Background
Enterprises use intelligent document analysis (IDA) to examine documents (such as policies, contracts, and legal agreements) for specific terms, and then identify those documents that may pose a risk to the business. IDA can also identify a particular document (such as legal, finance, or marketing) so that it can be categorized and routed to an appropriate department.
Paper-based documents still account for 46% of all records, which represents substantial costs to public sector organizations. An average government agency receives and manually routes approximately 3.5 million documents annually.† Manual routing takes seven to ten minutes per document to read the letter or document before routing it. This manual process is time-consuming and costly.

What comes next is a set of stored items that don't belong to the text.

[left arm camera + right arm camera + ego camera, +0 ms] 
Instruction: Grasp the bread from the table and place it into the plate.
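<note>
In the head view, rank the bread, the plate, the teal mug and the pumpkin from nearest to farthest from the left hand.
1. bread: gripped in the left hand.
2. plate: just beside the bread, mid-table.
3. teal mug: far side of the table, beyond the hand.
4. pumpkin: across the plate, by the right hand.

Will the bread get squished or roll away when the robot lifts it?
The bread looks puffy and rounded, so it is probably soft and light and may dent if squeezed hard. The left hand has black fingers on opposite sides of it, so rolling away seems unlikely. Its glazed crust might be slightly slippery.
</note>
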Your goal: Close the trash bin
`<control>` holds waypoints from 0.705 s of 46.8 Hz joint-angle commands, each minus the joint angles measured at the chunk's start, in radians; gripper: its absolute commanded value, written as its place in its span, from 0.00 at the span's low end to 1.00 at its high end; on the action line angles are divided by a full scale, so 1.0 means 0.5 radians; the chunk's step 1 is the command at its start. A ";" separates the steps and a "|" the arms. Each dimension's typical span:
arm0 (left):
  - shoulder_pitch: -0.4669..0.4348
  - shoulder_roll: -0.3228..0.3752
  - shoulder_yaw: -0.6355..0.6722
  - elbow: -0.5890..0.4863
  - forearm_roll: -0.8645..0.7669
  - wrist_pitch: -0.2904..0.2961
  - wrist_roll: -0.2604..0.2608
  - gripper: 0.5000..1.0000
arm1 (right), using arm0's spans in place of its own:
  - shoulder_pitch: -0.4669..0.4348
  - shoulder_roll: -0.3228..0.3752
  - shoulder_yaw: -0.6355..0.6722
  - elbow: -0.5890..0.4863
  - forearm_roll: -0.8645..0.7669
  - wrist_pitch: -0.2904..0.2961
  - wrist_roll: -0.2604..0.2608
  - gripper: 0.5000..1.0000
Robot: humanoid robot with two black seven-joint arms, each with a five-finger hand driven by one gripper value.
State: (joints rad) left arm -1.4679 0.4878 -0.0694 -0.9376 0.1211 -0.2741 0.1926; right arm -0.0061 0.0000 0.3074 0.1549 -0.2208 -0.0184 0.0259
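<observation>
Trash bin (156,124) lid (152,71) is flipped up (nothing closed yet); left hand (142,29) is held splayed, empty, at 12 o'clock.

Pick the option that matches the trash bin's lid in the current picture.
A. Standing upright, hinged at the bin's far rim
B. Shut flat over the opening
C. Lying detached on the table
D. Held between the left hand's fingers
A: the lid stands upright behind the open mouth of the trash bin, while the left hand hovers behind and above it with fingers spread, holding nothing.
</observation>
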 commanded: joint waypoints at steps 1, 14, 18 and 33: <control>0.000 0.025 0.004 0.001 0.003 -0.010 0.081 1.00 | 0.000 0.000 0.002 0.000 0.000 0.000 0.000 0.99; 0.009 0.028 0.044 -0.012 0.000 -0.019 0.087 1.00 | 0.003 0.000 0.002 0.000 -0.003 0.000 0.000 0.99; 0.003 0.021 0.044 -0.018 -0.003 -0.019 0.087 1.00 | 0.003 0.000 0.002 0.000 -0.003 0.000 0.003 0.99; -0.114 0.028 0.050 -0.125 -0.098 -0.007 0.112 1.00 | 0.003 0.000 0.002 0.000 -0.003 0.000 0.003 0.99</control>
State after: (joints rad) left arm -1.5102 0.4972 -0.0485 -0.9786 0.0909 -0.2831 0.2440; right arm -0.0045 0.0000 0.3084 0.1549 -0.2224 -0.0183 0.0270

The majority of documents managed by intelligent document processing (IDP) solutions are structured or semi-structured, leaving a significant portion of unstructured documents unmanaged. AI can make automated processing and categorizing of documents—structured, semi-structured, and unstructured—more cost-effective.
Solution
Term frequency-inverse document frequency (TF-IDF) was used to measure and quantify the importance or relevance of string representations in the documents. A support vector classification (SVC) model was trained to categorize the documents. The publicly available dataset‡ used in the training contained about 200K topic-related documents obtained from HuffPost*. Dataset text was cleaned using stop word removal, stemming, and tokenization. The supervised training model classifies the document based on the headline into 42 predetermined categories, such as entertainment or politics.
The data ingest and text processing was optimized using Intel® Distribution of Modin* and processed 46% faster than stock Modin. Training and inferencing of the SVC model were optimized using Intel® Extension for Scikit-learn*. The optimizations improved training time by 96% and inferencing time by 60%. Reviewing and sorting the documents had an accuracy of 65%. Intel Distribution of Modin and Intel Extension for Scikit-learn are part of Intel’s end-to-end AI software portfolio of tools and framework optimizations that are powered by oneAPI.
Technology
Optimized with Intel oneAPI for Better Performance
- Data processing with TF-IDF and Intel Distribution of Modin
- SVC with Intel Extension for Scikit-learn
- Amazon EC2* M6i with 3rd generation Intel® Xeon® Scalable processor
Benefits
Data scientists can build a better IDP solution to address the semi-structured and unstructured documents. The time saved in training and inference allows data scientists to put more AI models into production.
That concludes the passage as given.